The greatest difficulty of travel is that one is forced to take oneself along. – Alain De Botton
Well, I officially made it 8 weeks in the Marshall Islands without crying or having a meltdown – sadly, my record was broken yesterday. While on a Skype session with my family, no less. I’ve survived a bout of bronchitis, a vicious intestinal flu, a couple of blistering sunburns, several hour-long battles with cockroaches, numerous power outages and Internet failures, changing a flat tire in the rain, and countless other mishaps. But this week proved to be a bit too much, and I think it was simply time for me to shed a few tears.
If you’ve ever traveled, especially internationally, you can likely relate to the concept that the second you step off the airplane and set foot in a new place, your entire reality changes. Your perception irrevocably shifts, for better or worse – though when traveling, I find it’s always for the better. When I’m talking to friends or scrolling through Facebook, it’s both frustrating and amusing to see the things people post or complain about. For example, I have a friend who actually complained to me the other day that it became too dark too quickly before he could finish a round of golf. Yes, you read that correctly… a round of golf. I just saw someone else on Facebook complain about having to update their iPhone to the new iOS9. Seriously?!
But again, it’s all about perspective.
A few weeks ago, I was house/pet-sitting at what I would venture is probably one of the nicest homes here in Majuro. There, I had access to a washer/dryer, a television, hot water, and constant air conditioning. It was absolute paradise! All of those amenities were things I have at my home back in South Carolina. But here in Majuro I felt like I was staying at a 5-star hotel. Again, perspective. My apartment here at the school is wonderful – I have a kitchen, a bedroom, bathroom, and air conditioning. Running water (usually). Internet (most of the time). Sure, my twin bed is tiny and you can see every mattress spring poking through the surface, but I have a bed! I make enough money to buy food, clean drinking water, and am able to single-handedly keep Amazon in business. Compared to so many others here and around the world, I am undoubtedly fortunate.

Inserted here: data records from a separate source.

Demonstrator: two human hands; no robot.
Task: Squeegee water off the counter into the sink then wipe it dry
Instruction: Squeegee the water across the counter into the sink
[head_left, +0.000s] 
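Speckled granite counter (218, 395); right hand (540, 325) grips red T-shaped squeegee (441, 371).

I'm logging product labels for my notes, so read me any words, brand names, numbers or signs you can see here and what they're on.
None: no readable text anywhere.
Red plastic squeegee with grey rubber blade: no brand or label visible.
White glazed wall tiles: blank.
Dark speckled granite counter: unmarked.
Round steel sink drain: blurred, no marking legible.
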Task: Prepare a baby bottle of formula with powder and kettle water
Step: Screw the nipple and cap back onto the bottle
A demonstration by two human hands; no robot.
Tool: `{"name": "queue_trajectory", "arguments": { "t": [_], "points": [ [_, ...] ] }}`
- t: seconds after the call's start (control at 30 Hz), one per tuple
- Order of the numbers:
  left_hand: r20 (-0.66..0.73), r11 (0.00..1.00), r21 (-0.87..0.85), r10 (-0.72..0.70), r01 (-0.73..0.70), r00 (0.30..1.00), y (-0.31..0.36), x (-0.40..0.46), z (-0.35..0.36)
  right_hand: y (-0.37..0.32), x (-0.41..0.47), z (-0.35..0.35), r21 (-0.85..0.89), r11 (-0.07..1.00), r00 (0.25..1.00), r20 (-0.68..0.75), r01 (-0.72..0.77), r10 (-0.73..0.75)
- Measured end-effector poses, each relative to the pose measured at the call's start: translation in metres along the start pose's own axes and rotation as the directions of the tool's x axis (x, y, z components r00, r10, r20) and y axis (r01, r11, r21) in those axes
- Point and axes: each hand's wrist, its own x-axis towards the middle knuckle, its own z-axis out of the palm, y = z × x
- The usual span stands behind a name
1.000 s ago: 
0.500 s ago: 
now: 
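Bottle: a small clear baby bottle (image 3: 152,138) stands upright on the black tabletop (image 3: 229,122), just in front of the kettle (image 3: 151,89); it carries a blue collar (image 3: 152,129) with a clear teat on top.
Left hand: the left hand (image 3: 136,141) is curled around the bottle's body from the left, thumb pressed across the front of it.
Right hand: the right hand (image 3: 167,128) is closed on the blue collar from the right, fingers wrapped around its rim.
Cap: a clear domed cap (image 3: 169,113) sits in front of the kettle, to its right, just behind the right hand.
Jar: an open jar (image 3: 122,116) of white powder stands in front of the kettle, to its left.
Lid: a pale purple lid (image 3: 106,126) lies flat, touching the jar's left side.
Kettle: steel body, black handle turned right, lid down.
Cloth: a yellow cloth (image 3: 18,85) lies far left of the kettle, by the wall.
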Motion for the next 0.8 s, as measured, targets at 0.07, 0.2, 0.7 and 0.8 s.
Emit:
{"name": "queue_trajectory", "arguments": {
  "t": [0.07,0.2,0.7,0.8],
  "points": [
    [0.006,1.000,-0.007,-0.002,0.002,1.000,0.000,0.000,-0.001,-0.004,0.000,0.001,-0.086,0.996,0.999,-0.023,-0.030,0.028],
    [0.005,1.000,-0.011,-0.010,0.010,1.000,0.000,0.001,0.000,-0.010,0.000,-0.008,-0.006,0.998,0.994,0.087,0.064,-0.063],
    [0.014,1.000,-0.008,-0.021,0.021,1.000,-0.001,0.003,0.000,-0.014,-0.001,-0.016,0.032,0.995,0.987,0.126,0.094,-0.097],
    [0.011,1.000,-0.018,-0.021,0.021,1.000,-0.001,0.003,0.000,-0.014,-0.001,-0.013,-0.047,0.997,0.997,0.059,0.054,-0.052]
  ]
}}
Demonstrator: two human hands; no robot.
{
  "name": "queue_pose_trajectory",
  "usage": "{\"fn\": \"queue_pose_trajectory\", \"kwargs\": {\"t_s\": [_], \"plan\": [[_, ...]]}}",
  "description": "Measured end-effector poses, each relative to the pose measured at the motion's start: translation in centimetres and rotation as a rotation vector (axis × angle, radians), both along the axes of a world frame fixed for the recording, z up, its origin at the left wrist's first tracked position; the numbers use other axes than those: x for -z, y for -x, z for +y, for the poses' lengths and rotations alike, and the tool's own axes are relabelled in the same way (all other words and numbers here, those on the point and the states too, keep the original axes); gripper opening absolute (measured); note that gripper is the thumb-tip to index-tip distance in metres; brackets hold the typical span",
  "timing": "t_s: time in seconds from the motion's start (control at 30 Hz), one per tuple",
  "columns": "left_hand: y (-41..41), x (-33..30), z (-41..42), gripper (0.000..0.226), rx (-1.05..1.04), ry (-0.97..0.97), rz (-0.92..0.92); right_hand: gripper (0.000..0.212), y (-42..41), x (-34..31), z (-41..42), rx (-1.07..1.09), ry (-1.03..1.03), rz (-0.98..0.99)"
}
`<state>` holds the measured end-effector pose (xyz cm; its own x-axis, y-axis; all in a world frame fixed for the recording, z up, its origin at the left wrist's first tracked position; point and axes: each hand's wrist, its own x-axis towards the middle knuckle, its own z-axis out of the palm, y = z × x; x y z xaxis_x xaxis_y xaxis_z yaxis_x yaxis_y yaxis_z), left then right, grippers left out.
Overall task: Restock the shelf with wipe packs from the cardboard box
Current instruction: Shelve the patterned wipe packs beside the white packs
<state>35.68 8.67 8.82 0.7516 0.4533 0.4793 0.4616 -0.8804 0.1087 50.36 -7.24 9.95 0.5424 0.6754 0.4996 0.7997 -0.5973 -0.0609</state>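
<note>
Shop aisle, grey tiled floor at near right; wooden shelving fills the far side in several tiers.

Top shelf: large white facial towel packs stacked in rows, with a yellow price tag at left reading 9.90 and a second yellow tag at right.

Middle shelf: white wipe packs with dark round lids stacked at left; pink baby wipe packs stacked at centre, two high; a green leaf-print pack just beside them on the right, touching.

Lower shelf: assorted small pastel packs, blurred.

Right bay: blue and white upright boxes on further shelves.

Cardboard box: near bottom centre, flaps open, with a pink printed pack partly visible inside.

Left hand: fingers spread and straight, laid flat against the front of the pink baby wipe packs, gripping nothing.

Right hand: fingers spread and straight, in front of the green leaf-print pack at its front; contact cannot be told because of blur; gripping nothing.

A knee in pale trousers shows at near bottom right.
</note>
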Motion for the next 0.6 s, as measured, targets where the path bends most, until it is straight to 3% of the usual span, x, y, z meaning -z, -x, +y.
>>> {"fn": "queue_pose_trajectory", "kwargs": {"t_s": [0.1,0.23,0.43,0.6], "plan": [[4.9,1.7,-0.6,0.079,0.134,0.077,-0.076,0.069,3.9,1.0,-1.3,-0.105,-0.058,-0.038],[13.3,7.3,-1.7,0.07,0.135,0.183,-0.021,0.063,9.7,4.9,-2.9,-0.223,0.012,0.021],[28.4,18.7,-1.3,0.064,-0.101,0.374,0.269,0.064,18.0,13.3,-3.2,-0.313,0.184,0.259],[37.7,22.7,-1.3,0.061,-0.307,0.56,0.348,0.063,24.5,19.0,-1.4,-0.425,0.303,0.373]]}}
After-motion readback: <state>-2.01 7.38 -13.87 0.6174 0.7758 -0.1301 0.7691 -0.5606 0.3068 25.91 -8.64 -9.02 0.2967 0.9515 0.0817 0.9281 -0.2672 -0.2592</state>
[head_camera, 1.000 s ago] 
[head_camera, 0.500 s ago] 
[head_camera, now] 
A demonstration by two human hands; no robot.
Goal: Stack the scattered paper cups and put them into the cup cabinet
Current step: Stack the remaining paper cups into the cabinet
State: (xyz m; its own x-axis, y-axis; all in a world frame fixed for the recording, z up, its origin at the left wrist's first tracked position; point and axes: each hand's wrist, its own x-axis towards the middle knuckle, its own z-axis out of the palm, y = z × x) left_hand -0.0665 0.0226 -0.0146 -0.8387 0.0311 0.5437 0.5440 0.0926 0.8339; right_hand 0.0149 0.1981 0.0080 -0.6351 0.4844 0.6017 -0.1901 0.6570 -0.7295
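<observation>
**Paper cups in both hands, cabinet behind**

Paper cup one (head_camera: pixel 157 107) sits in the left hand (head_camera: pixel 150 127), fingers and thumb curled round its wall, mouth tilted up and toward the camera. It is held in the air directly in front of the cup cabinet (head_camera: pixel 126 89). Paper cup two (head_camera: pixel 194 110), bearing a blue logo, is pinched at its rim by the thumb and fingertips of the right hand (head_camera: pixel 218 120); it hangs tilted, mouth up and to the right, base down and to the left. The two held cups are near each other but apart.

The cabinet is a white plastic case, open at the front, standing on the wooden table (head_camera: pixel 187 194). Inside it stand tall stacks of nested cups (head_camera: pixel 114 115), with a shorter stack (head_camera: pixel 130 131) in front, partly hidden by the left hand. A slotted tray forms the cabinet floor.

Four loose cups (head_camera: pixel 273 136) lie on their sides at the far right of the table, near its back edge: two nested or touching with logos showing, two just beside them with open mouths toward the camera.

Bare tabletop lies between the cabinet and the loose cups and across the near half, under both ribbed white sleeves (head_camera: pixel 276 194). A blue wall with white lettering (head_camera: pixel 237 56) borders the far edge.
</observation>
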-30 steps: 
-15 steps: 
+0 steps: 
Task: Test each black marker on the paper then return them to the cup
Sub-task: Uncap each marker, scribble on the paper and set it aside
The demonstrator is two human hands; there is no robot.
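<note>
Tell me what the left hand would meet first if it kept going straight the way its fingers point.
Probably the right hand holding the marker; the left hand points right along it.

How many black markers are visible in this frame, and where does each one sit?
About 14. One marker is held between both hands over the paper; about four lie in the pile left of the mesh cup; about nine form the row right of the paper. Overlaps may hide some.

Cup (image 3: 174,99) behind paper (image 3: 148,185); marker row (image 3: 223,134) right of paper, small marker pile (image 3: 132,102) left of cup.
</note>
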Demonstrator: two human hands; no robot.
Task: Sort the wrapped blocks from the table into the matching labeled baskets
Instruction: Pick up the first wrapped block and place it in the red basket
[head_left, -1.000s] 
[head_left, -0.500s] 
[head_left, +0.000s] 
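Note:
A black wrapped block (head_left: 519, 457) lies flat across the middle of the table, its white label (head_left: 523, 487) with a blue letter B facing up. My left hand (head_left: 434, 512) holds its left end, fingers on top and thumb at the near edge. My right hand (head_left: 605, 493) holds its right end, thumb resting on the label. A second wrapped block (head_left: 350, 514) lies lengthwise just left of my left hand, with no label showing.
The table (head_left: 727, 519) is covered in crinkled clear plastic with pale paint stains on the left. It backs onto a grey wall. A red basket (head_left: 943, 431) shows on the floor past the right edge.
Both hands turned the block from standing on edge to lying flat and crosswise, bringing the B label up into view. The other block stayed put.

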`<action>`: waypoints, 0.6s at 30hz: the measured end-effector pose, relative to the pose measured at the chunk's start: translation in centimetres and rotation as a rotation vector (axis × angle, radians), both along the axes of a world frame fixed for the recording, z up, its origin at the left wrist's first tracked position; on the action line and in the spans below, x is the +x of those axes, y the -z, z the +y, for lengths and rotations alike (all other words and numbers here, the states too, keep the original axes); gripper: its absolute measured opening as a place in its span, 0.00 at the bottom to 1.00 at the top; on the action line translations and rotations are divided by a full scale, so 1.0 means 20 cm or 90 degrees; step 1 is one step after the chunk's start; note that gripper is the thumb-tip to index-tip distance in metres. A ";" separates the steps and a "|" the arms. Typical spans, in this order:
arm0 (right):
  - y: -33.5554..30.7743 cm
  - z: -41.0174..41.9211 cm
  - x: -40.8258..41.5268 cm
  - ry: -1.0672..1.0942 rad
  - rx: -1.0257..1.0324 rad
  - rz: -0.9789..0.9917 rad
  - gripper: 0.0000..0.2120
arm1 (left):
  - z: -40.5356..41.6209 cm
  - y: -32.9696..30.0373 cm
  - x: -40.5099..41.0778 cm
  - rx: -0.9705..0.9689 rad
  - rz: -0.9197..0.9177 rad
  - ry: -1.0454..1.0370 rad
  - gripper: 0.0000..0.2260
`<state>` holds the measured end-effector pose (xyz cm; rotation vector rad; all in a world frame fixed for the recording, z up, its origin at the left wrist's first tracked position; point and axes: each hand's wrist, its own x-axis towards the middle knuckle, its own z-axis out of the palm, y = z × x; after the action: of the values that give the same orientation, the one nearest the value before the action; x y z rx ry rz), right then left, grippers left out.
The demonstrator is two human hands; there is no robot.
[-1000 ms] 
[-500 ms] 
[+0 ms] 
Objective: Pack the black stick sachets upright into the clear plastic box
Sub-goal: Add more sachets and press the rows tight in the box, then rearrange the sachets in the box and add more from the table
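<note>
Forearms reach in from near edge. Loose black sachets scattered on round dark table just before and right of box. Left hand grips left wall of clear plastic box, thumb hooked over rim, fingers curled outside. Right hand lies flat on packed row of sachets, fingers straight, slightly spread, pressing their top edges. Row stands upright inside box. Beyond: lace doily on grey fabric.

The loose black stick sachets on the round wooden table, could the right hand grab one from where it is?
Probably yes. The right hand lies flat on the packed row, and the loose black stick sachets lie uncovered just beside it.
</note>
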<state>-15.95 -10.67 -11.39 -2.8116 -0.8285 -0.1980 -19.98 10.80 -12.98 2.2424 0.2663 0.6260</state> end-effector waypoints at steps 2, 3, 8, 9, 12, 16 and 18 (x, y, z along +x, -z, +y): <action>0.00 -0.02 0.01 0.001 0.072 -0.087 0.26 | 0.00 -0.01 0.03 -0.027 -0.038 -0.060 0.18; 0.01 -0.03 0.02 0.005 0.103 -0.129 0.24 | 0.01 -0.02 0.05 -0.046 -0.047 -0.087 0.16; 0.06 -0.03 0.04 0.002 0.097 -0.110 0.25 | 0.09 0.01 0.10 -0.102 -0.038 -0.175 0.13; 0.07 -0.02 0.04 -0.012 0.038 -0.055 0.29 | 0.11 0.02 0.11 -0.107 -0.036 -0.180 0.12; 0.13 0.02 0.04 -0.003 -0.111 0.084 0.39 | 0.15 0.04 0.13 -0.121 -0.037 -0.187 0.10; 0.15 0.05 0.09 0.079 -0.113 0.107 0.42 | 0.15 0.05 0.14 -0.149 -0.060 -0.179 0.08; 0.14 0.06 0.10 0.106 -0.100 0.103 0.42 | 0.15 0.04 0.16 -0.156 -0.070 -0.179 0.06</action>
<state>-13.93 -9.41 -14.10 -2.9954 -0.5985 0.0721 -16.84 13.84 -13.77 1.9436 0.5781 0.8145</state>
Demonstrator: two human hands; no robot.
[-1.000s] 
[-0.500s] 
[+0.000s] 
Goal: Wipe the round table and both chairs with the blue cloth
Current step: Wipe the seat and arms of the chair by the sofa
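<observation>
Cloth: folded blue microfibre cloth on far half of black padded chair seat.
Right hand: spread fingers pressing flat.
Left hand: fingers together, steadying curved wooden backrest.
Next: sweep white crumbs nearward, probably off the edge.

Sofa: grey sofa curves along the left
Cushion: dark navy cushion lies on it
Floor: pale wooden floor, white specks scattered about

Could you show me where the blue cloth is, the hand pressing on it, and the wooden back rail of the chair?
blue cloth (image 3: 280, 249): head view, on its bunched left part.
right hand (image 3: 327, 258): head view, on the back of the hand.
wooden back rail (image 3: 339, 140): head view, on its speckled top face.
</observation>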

This is exactly why I think everyone, especially those from the United States, needs to travel. We take so many things for granted each and every day, and our reality needs to be shifted. We need to step outside of what’s comfortable in order to grow, become more open-minded, and to gain that perspective. Some days here in Majuro are tough. Some days hauling my 5-gallon jug to refill water or lugging around laundry to the Laundromat when it’s 100 degrees outside sounds and feels absolutely horrible. But I have access to clean drinking water, and the luxury of a closet full of clothing. As long as I remember why I’m here, that is what is truly important.
Earlier this year, after I knew I was moving here, I did some research and found this hilarious blog: Women Who Live on Rocks, which details the “charming eccentricities of island living.” One entry in particular has resonated with me this past week: Island Living is Not for the Weak-Hearted. As the author so eloquently and accurately stated:
“If island living has taught me anything at all, it’s resilience. Life is life, no matter where you make it, no matter how drop dead gorgeous the view… Island life at its worst makes me a tougher person… And a more appreciative person of my “normal” when it returns.”
I came here looking for a change and for new experiences – and Majuro has certainly answered! Hearing “Ms. Taylor, I love you!” whenever I walk around campus, and having the chance to photograph the most beautiful sunsets I’ve ever had the privilege of seeing makes the not-so-great days worth it. I’m meant to be here, and will simply tackle the obstacles as they come. Though I could definitely do with a few less cockroaches.